··· Supplied material

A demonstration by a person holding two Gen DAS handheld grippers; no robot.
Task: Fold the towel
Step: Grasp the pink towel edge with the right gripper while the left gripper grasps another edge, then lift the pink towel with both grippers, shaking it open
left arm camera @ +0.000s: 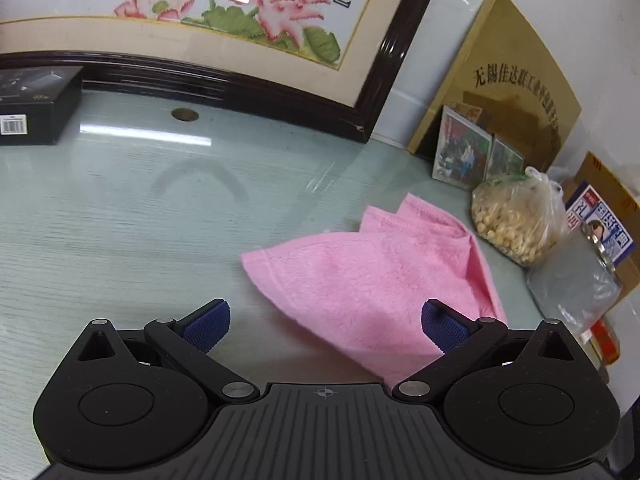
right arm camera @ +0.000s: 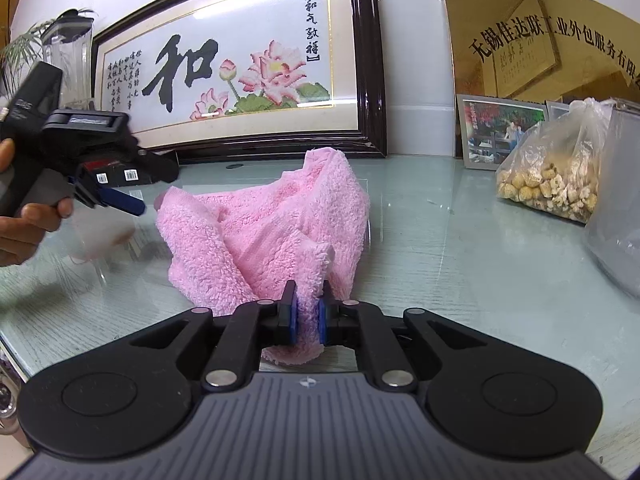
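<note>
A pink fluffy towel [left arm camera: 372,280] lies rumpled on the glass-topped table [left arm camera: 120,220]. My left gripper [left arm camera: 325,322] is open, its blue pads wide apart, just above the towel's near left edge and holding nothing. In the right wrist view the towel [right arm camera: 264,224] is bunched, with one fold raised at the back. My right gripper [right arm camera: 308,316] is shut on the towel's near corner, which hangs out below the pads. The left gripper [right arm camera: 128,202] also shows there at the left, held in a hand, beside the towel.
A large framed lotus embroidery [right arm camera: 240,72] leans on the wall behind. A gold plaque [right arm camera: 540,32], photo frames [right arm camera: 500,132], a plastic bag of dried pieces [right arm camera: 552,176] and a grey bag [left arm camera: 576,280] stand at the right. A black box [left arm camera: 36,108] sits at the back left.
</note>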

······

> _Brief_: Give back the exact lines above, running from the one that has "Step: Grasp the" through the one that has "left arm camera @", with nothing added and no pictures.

> _Your solution_:
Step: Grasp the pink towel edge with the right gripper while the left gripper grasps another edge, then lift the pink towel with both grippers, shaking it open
left arm camera @ +0.000s: 

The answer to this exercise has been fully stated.